ABOUT THIS EXERCISE:
Find each line of the entries with the string "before", please, and copy it.

THE RECORDS:
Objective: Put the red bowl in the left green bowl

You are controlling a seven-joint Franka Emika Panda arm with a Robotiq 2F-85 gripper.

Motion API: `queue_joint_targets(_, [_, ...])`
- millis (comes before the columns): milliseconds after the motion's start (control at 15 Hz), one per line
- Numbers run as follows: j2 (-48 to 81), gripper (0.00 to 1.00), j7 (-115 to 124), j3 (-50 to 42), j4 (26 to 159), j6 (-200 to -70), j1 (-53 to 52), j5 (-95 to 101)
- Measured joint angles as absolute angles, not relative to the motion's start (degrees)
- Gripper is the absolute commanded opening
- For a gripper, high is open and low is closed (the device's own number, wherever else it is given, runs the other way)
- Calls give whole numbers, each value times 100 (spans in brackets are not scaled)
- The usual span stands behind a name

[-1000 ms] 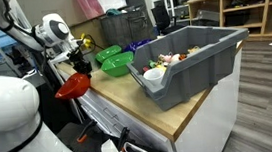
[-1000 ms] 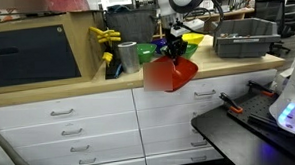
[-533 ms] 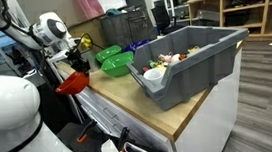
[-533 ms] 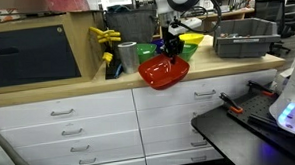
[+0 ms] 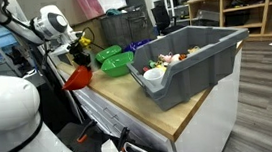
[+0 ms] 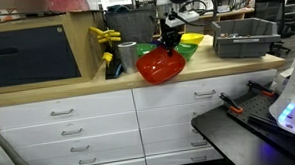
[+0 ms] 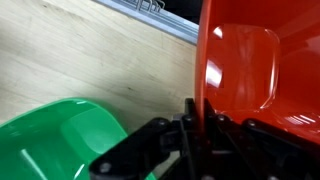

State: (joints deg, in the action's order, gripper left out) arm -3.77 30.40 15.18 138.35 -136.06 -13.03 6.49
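Observation:
My gripper (image 5: 78,59) is shut on the rim of the glossy red bowl (image 5: 77,78), which hangs tilted on its side just above the front edge of the wooden counter; it also shows in an exterior view (image 6: 160,65) and fills the right of the wrist view (image 7: 258,65). In the wrist view my fingers (image 7: 198,125) pinch the red rim. Two green bowls sit behind it: one (image 5: 106,56) farther back and one (image 5: 118,65) nearer the grey bin. In the wrist view a green bowl (image 7: 60,140) lies at lower left.
A large grey bin (image 5: 192,55) full of mixed items fills the counter's near end. A yellow bowl (image 6: 193,38), a metal can (image 6: 127,56) and a yellow tool (image 6: 106,38) stand on the counter (image 6: 78,88). Drawers lie below.
The gripper has lifted the red bowl up and back from below the counter's front edge towards the green bowls; the bowl has tipped more upright.

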Motion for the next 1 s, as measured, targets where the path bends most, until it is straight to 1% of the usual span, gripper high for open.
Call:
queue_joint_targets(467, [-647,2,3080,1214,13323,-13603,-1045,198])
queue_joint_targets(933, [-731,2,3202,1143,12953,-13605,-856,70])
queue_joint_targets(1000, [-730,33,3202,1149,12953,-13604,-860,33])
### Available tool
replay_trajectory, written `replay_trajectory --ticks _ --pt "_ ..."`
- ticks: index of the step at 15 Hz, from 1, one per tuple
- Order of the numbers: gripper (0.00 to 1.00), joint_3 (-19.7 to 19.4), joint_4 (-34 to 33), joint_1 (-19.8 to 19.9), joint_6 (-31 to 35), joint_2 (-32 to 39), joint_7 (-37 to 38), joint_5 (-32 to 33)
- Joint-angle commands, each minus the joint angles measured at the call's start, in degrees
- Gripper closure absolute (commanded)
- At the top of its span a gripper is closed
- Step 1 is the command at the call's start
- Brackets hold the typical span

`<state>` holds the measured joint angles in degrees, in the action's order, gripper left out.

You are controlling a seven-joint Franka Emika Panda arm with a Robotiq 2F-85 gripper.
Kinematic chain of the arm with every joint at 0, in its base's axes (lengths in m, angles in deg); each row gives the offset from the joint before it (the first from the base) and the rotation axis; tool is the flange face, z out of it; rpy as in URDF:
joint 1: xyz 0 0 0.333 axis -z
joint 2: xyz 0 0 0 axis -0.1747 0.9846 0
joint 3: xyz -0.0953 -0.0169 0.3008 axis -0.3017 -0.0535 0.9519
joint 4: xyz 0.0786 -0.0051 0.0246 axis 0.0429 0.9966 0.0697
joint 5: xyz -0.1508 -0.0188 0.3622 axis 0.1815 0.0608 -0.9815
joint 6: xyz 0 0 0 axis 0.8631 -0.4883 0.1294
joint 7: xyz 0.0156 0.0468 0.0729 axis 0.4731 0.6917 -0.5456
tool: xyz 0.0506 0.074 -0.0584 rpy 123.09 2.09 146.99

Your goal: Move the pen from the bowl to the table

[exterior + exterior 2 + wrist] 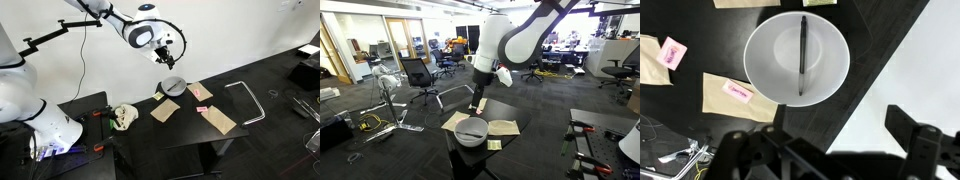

EXERCISE RESPONSE:
- millis (comes before the columns): milliseconds after the motion's start (control at 15 Hz), one per line
Kinematic chain of the arm with every joint at 0, in its base's axes (lengths in m, angles in deg); each row gives the offset from the joint before it (the first from the base) and the rotation axis; tool is the flange face, z out of it; rpy as in URDF:

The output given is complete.